The goal of this research supplement is to complement the aims of the parent R01 by directly examining the formation of the inhibited state of cardiac myosin, super-relaxed state (SRX), and to examine the influence of cMyBP-C and disease mutations on the formation/stabilization of this key structural state. The importance of understanding the role of cMyBP-C in cardiac contractility is highlighted by work demonstrating that its phosphorylation state plays a role in enhancing contractility and during heart failure decreased phosphorylation likely contributes to contractile defects. cMyBP-C is proposed to influence the cardiac myosin SRX in a phosphorylation dependent manner. In this proposal we will design a FRET biosensor of the SRX which will allow direct examination of the influence of cMyBP-C on this crucially important conformation of myosin. We will also examine hypertrophic cardiomyopathy (HCM) mutations in the cardiac myosin S2 region known to interact with cMyBP-C.
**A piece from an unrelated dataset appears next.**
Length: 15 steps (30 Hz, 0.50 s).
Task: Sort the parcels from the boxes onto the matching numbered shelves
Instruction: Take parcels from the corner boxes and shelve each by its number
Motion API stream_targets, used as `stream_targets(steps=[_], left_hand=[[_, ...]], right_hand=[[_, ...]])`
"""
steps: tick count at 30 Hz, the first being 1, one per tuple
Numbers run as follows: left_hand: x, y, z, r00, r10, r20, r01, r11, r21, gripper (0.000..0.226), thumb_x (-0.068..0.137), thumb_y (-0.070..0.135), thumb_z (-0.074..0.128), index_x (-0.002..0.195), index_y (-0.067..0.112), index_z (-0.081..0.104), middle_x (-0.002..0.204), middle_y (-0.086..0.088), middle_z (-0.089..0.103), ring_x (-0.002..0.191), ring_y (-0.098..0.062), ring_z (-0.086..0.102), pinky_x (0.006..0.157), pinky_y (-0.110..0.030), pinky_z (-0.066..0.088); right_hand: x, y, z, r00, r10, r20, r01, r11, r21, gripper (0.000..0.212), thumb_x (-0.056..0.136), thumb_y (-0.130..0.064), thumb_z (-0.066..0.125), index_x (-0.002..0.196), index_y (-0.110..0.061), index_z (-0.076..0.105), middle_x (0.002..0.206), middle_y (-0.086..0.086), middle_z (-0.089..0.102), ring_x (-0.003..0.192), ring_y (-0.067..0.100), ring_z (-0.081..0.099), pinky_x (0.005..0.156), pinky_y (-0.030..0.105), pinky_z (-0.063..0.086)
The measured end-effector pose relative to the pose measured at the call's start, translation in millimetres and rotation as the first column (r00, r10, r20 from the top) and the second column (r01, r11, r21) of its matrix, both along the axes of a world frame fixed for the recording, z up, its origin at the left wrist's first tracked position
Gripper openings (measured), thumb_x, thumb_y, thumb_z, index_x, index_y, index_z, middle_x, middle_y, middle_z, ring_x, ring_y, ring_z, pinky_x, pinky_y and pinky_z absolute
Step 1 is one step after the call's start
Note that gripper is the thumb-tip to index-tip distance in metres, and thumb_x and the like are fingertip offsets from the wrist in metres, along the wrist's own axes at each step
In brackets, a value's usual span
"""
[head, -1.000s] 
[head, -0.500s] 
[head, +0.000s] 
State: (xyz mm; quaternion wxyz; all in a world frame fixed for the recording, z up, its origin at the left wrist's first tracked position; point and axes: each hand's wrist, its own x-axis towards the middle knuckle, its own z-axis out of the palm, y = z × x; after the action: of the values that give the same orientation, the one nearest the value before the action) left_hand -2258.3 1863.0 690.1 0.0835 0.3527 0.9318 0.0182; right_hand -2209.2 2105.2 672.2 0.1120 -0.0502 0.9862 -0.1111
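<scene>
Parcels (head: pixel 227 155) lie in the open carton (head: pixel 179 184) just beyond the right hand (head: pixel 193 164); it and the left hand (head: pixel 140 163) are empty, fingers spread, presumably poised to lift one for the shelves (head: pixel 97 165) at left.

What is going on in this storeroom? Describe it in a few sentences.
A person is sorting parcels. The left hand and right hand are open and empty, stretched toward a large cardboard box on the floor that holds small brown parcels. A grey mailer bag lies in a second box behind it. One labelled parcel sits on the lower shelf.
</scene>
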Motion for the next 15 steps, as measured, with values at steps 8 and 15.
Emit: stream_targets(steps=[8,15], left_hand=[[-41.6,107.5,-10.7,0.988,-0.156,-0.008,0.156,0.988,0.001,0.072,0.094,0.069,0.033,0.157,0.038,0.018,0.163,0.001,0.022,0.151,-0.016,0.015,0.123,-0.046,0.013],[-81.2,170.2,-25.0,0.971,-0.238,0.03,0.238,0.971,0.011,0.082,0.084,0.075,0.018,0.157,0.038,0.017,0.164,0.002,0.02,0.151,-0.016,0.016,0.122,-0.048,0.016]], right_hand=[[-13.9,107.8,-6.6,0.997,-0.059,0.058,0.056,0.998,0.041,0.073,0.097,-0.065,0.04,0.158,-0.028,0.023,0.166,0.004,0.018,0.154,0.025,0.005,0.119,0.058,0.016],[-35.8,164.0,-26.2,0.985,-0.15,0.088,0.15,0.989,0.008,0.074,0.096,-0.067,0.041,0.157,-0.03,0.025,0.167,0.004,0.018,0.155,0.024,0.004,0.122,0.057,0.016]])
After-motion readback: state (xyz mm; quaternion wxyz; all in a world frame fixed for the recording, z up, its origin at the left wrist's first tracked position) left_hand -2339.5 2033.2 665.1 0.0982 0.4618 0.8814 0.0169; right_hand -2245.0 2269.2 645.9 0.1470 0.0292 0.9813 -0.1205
In Aim 1 we will characterize the FRET biosensor by correlating the FRET signal with other measurements of the SRX, such as actin-activated ATPase and single turnover ATPase assays. We will vary the ionic strength and examine the drug Omecamtiv Mercarbil to demonstrate that the FRET sensor can be used to measure the mole fraction of cardiac myosin in the SRX conformation.
In Aim 2 we will introduce HCM mutations into the S2 region and examine their impact on the formation/stabilization of the SRX. Finally we will also examine if cMyBP-C can alter the HCM mutants response to formation/stabilization of the SRX. Overall, the proposal will greatly complement the parent R01 by providing direct measurements of myosin structure which will be crucial for interpreting the studies of cMyBP-C role in thick and thin filament regulation of muscle contraction.
AIM #1. Examine the formation of the super-relaxed state (SRX) by FRET in human cardiac myosin.
AIM #2. Examine the functional impact of HCM mutations in the S2 region of cardiac myosin.
Familial cardiomyopathies are a common cause of heart failure and most disease-causing mutations are found in two contractile proteins in the sarcomere: cardiac myosin and myosin binding protein C. This proposal will examine the structural and functional features of cardiac myosin regulation by examining the properties of the auto-inhibited state and the influence of myosin binding protein C. In addition, cardiomyopathy mutants that are predicted to impair formation of the auto-inhibited state will be examined. Therefore, this research supplement will provide a deeper understanding of cardiac muscle regulation and provide important insight into potential treatments strategies for cardiomyopathies.